# Poorly gerbil



## micki (Apr 27, 2011)

I need some advice. My daughter has let me know tonight that 1 of her gerbils doesn't look right. I went in to check her and she doesn't look good. She has lost alot of weight really quickly and doesn't seem to have drunk very much. I have used a syringe to get a bit of water down her and i will keep an eye on her. If she makes it through the night then i will take her to the vets in the morning and see what they can do for her.
I have left her in the tank with the other 2 gerbils as hopefully they will help to keep her warm as she felt cold to touch.

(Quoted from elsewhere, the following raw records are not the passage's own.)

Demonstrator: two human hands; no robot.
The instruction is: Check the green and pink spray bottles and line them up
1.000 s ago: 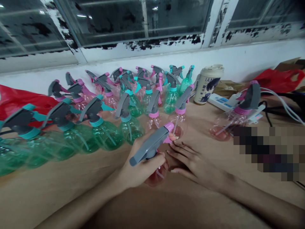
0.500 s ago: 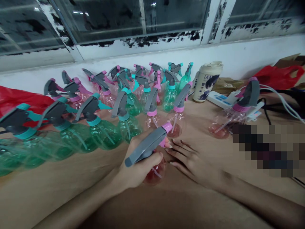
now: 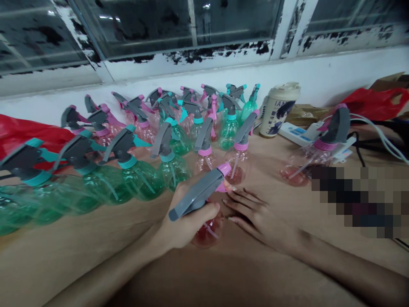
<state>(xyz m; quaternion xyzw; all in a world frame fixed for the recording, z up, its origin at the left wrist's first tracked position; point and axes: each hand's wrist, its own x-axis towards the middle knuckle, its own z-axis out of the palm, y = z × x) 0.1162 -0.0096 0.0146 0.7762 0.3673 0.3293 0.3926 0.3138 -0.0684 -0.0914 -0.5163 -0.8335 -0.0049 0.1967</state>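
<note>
My left hand (image 3: pixel 188 221) is wrapped round the neck of a clear pink spray bottle (image 3: pixel 207 234), with fingertips at its pink trigger. The bottle stands on the wooden table with its grey head and pink nozzle pointing away to the right. Reddish liquid and a pale dip tube show inside. My left palm and fingers hide the collar. Just right of the bottle, my right hand (image 3: pixel 255 213) lies on the tabletop, palm down and fingers stretched out, holding nothing. Whether its fingertips touch the bottle I cannot tell.
Several green spray bottles (image 3: pixel 142 181) line the left side, with more pink and green ones behind. A lone pink spray bottle (image 3: pixel 297 170) stands at right, near a power strip (image 3: pixel 295 134) and a paper cup (image 3: pixel 276 113). Red plastic bags (image 3: pixel 32 132) lie at both sides.
The left fingertip at the trigger has shifted slightly outward and up. The bottle and my right hand stay in place.
</note>
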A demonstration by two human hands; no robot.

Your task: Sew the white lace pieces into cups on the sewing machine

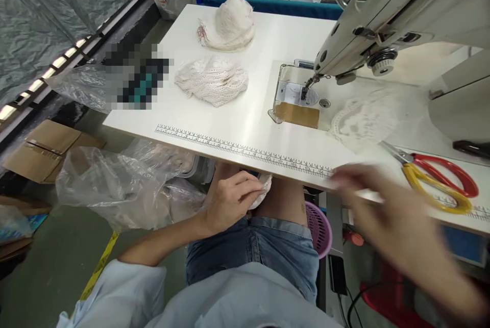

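Just below the front edge of the worktop [214, 129], a white fabric piece [265, 193] is noted over the lap [287, 203], partly hidden from view; it is judged to be light, soft and limp, apt to fold or slip rather than break, and a flat pinch at its margin is advised. The right hand [377, 205] is found blurred across the worktop's front edge, near the scissors [409, 169], and whether its grip is open or closed cannot be told. By the left hand [231, 198] the piece is held, its margin pinched between thumb and fingers, with little gap observed in that grip
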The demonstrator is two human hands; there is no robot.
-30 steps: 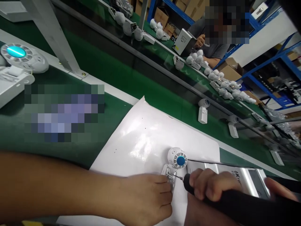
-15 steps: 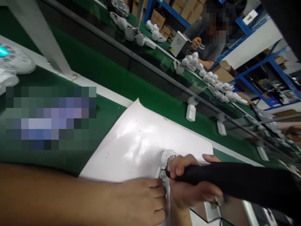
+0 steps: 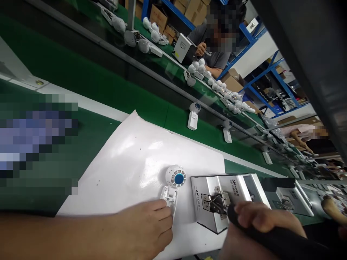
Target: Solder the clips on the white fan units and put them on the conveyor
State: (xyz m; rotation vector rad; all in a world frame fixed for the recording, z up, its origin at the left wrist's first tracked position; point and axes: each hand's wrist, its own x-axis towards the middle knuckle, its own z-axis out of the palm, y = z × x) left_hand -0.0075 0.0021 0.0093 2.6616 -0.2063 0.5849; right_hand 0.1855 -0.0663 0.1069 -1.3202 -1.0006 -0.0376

Other than getting water down her what can i do to get her through the night?


----------



## Becs1051 (Jun 23, 2011)

How is she doing today?


----------



## micki (Apr 27, 2011)

She isn't very well at all. Just got back from vets and he thinks her kidneys are packing in :crying:.


----------



## Truckle (Oct 6, 2010)

Oh no poor gerbil 
I'm sorry to hear that about her kidneys. How old is she ? Did the vet say what could be done with treating her ?


----------



## Sarah+Hammies (Jul 20, 2009)

Oh no im sorry to hear that! What treatment has the vet suggested for her? Poor little mite


----------



## micki (Apr 27, 2011)

She had a baytril jab but it didn't work. She died this afternoon :crying:. 
She was only young, she was about 5 month old. Just hope her sisters are healthy and we don't lose one of them. We will be keeping a very close eye on them.


----------



## Zanki (Jun 1, 2011)

Did you get the gerbil from pets at home?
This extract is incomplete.